WORK INSTRUCTIONS: Leaving the images aside, transcribe all the data below exactly.

GIVEN DATA:

※

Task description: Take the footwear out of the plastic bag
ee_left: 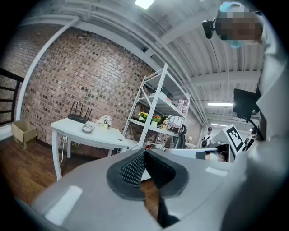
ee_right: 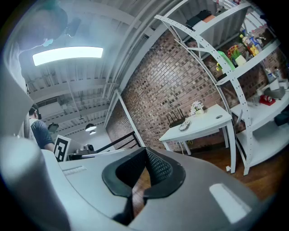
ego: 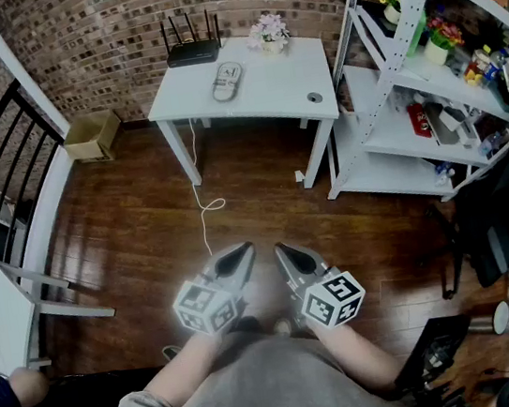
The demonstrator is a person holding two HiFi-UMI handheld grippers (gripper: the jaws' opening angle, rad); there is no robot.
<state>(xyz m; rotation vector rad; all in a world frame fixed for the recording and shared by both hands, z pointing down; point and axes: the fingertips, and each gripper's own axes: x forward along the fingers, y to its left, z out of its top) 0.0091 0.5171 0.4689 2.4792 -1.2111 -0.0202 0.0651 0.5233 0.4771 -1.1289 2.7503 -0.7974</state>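
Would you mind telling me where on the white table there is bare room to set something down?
The white rectangular table is bare along its front edge and between the grey oblong handset and the small round grey disc. Its back edge is crowded: black antenna router, white potted flowers.

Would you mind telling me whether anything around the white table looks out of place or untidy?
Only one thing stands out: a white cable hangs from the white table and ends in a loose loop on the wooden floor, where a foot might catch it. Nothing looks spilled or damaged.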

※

SOLUTION FOR THIS TASK:
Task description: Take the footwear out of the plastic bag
ee_left: 
ee_right: 
ego: 
The demonstrator is a person holding two HiFi-UMI handheld grippers (gripper: the jaws' opening angle, rad); there is no robot.
<state>(xyz m; rotation vector rad; all in a world frame fixed for the recording and shared by both hands, z pointing down; point and axes: the fingertips, and each gripper's own axes: x forward along the fingers, y to its left, z out of its top) 0.0091 0.5171 0.4689 2.4792 -1.2111 -0.0202 0.0651 0.5233 0.4771 -1.1289 2.7503 -0.7974</state>
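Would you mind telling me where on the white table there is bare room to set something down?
The white rectangular table is bare along its front edge and between the grey oblong handset and the small round grey disc. Its back edge is crowded: black antenna router, white potted flowers.

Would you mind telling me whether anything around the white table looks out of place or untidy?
Only one thing stands out: a white cable hangs from the white table and ends in a loose loop on the wooden floor, where a foot might catch it. Nothing looks spilled or damaged.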

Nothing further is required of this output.